Bragging about it is a good PR and inspires confidence in your citizens -- even if you didn't actually capture anything. It's rather mystifying that they didn't try to present a strong face after this incident.
Back during the cold war, Daily Mail wrote a completely made up article about communist spies infiltrating sleepy English countryside villages, and people started calling up to report the spies they have seen on the streets. It became such a big deal that the government pressured MI5 to go and do something about it, so they "captured" and kicked out of the country a dozen or so communist spies found across the landscape of Britain, to a huge fanfare and celebration in the newspapers. Only years later it came out that that operation was entirely made up too, no one was actually ever found, captured and extradited anywhere, it was entirely just to satify the government and the public(who were riled up by a completely made up story in a trash newspaper).
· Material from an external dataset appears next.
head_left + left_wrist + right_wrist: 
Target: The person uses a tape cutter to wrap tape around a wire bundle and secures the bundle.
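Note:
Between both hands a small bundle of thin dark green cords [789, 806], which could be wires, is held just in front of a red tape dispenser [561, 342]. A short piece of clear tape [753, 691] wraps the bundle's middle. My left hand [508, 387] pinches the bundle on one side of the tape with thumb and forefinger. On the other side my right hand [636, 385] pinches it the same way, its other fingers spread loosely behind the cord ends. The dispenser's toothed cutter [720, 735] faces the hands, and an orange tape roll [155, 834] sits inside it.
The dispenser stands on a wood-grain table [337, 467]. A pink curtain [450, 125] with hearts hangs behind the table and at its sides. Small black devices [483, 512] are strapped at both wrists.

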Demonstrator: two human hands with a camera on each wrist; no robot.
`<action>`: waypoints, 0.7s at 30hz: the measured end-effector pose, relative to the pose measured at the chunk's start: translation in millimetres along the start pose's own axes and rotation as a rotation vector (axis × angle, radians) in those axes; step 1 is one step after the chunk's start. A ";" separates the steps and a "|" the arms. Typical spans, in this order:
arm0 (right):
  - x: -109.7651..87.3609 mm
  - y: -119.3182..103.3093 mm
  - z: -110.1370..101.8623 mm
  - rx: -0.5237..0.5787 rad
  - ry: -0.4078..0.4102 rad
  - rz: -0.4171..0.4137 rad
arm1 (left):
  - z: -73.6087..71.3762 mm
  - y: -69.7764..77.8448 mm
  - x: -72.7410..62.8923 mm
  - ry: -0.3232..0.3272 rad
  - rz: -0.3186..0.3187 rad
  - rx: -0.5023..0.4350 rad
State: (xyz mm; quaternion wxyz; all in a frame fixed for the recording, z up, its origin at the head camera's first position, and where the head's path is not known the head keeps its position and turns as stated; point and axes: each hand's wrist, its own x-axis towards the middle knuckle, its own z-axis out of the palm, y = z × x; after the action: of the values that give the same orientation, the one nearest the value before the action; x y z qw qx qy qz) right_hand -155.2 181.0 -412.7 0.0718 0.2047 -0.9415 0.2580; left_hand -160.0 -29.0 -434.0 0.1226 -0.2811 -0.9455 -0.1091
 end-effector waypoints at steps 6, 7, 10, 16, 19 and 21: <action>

Any information given would reveal what they can do, and by extension also what they can't, so to me it's perfectly understandable if they keep everything under wraps.
It escalates tensions for no readily identifiable reason. Like we’re not looking to pick a fight with China or Russia right now, and saying “hey y’all we captured a Chinese drone” sounds like a great way to push public opinion over a precipice and create a crisis that serves the interests of quite literally no one.
This doesn't make sense to me. The government is more than thrilled to stir negative sentiment against every geopolitical competitor we have via the media, if this is one of said competitors drones then they obviously would know if it had been captured, and if you're concerned about public 'panic' - you already released the information anyhow.
You also have government planes doing loopity-loos around Langley with their public transponders turned on which shows a desire to make such actions publicly visible and available to literally anybody and everybody on the planet.
Sure, after the public circus with the spy balloon, the government is eager to have a round two, this time with off-the-shelf consumer drones. Be honest, a picture of a $1000 drone would leave you totally unfazed.
agreed, this seems like a 15 page nothingburger of stock photos and conjecture.
the likelyhood swarms of UAV's loitered in and out of the military airspace with no photos, no pursuit, or capture seems like a dubious claim. That no single civilian seems able to corroborate this also seems to suggest the events simply didnt happen.
since these things might be dangerous to the general public you might release photos of them? or enlist help from the public/OSINT? sounds more like we're creating a story to help justify the use of expensive NASA resources for a budget review.
It could be a covert test by the US itself. This would explain the aggressive location and the negative findings. The media report could be used later to paint enemies or just to keep the acceptance of military expenditure up.
Last I heard, dedicated security wasn’t even military anymore at Langley. It could have changed depending on fpcon levels or how many MP’s we have at home now instead of deployed.
Surveillance is one thing, then cameras pointing up, and then having someone to monitor all of it is another entirely. tracking down the alleged drone before it leaves is yet another. Think cop response times.
There’s zero reason they should release photos identifying the quality of their surveillance. Basic opsec. All they probably did is get proof, track them, get rid rid of them. No public knowledge necessary until it’s over.
I’m enjoying the armchair radar enthusiasts. The more misinformation the better for adversaries.
Exactly! It could store and forward (later, after landing, with radio), it could use laser, some kind of very directional radio, it could dead drop a memory card somewhere before diving into a lake, there are so many posssibilities depending on what it is.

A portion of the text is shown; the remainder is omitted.